• [Prompt]:
Could the entries below be retyped exactly and in full?

(Records contained in a dataset)

··········

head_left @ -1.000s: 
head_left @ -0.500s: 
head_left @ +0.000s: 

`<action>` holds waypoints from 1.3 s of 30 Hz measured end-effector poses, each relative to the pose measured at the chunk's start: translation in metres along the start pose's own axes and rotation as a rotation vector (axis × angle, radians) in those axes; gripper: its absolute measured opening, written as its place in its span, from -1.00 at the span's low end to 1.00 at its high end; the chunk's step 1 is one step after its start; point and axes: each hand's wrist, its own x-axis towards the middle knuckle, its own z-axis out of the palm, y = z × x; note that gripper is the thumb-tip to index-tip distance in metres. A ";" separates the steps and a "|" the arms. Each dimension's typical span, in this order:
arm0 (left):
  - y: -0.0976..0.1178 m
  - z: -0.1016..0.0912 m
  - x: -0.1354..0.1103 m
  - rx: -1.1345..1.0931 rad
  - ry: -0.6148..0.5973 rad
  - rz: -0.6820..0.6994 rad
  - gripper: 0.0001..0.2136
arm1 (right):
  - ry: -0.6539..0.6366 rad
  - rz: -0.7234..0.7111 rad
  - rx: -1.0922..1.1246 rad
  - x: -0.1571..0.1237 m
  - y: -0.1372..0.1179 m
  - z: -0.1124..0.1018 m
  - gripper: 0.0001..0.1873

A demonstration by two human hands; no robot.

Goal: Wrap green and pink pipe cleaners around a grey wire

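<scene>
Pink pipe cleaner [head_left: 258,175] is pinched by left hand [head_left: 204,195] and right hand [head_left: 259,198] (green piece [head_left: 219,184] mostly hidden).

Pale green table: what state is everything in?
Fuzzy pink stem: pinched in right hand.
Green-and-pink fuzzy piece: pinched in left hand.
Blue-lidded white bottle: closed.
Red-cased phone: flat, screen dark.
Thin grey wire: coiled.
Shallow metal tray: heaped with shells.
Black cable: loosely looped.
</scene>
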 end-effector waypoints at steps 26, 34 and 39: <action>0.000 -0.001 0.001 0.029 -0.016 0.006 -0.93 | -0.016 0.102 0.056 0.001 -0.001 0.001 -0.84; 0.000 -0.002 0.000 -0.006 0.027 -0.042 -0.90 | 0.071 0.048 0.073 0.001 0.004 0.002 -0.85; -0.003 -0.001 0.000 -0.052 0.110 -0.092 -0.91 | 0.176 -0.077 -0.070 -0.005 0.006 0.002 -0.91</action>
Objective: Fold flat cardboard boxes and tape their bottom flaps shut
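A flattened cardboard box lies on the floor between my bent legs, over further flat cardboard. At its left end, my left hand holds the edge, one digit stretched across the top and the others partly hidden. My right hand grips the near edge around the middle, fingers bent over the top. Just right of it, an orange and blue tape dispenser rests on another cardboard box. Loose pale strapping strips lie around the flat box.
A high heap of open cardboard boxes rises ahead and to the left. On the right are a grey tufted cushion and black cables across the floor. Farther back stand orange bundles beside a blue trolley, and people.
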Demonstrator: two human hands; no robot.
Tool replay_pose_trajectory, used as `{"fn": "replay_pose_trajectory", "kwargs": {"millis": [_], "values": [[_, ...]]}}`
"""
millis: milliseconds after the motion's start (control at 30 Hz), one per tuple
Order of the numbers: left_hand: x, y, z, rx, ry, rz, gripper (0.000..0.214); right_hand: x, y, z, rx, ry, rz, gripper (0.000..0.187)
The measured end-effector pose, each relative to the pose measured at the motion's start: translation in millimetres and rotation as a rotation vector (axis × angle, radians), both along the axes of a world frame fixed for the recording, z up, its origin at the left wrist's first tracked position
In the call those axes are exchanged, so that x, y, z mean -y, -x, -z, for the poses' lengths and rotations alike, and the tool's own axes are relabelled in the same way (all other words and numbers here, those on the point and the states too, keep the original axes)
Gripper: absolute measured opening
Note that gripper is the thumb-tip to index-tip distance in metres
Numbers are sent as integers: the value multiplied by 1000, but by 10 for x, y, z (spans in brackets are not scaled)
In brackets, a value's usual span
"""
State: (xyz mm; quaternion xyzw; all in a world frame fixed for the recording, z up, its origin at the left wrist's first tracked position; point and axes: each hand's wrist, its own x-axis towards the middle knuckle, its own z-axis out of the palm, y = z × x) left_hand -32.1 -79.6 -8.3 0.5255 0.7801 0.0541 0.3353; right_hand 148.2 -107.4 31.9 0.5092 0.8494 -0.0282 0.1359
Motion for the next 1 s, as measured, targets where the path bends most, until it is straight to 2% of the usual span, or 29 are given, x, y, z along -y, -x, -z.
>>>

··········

• [Answer to the problem]:
head_left @ -1.000s: 
head_left @ -0.500s: 
head_left @ +0.000s: 

`<action>` holds waypoints from 1.3 s of 30 Hz measured end-effector poses, each relative to the pose measured at the chunk's start: translation in metres along the start pose's own axes and rotation as a rotation vector (axis × angle, radians) in those axes; gripper: its absolute measured opening, written as its place in its span, from -1.00 at the span's low end to 1.00 at its high end; the chunk's step 1 is one step after its start; point and axes: each hand's wrist, its own x-axis towards the middle knuckle, its own z-axis out of the palm, y = z × x; note that gripper is the thumb-tip to index-tip distance in metres. A ";" separates the steps and a "|" the arms. Each dimension's typical span, in this order:
arm0 (left):
  - y: -0.0976..0.1178 m
  - z: -0.1016..0.0912 m
  - x: -0.1354..0.1103 m
  - rx: -1.1345..1.0931 rad
  - ry: -0.6148..0.5973 rad
  - rz: -0.6820..0.6994 rad
  - gripper: 0.0001..0.2136
arm1 (right):
  - ry: -0.6539..0.6366 rad
  - rz: -0.7234..0.7111 rad
  - rx: -1.0922..1.1246 rad
  - x: -0.1571..0.1237 m
  - y: -0.1372..0.1179 m
  - z: -0.1124..0.1018 m
  - gripper: 0.0001..0.1873

A demonstration by two human hands; no robot.

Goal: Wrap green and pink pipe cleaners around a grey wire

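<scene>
Pink pipe cleaner [head_left: 258,175] is pinched by left hand [head_left: 204,195] and right hand [head_left: 259,198] (green piece [head_left: 219,184] mostly hidden).

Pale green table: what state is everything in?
Fuzzy pink stem: pinched in right hand.
Green-and-pink fuzzy piece: pinched in left hand.
Blue-lidded white bottle: closed.
Red-cased phone: flat, screen dark.
Thin grey wire: coiled.
Shallow metal tray: heaped with shells.
Black cable: loosely looped.
</scene>
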 end-effector waypoints at steps 26, 34 and 39: <action>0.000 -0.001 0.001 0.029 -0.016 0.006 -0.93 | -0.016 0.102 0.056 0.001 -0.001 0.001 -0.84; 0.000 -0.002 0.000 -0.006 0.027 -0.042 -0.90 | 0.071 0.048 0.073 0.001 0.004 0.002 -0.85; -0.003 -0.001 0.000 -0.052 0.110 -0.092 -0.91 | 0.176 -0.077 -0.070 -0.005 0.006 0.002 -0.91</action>
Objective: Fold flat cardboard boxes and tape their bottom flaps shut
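A flattened cardboard box lies on the floor between my bent legs, over further flat cardboard. At its left end, my left hand holds the edge, one digit stretched across the top and the others partly hidden. My right hand grips the near edge around the middle, fingers bent over the top. Just right of it, an orange and blue tape dispenser rests on another cardboard box. Loose pale strapping strips lie around the flat box.
A high heap of open cardboard boxes rises ahead and to the left. On the right are a grey tufted cushion and black cables across the floor. Farther back stand orange bundles beside a blue trolley, and people.
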Demonstrator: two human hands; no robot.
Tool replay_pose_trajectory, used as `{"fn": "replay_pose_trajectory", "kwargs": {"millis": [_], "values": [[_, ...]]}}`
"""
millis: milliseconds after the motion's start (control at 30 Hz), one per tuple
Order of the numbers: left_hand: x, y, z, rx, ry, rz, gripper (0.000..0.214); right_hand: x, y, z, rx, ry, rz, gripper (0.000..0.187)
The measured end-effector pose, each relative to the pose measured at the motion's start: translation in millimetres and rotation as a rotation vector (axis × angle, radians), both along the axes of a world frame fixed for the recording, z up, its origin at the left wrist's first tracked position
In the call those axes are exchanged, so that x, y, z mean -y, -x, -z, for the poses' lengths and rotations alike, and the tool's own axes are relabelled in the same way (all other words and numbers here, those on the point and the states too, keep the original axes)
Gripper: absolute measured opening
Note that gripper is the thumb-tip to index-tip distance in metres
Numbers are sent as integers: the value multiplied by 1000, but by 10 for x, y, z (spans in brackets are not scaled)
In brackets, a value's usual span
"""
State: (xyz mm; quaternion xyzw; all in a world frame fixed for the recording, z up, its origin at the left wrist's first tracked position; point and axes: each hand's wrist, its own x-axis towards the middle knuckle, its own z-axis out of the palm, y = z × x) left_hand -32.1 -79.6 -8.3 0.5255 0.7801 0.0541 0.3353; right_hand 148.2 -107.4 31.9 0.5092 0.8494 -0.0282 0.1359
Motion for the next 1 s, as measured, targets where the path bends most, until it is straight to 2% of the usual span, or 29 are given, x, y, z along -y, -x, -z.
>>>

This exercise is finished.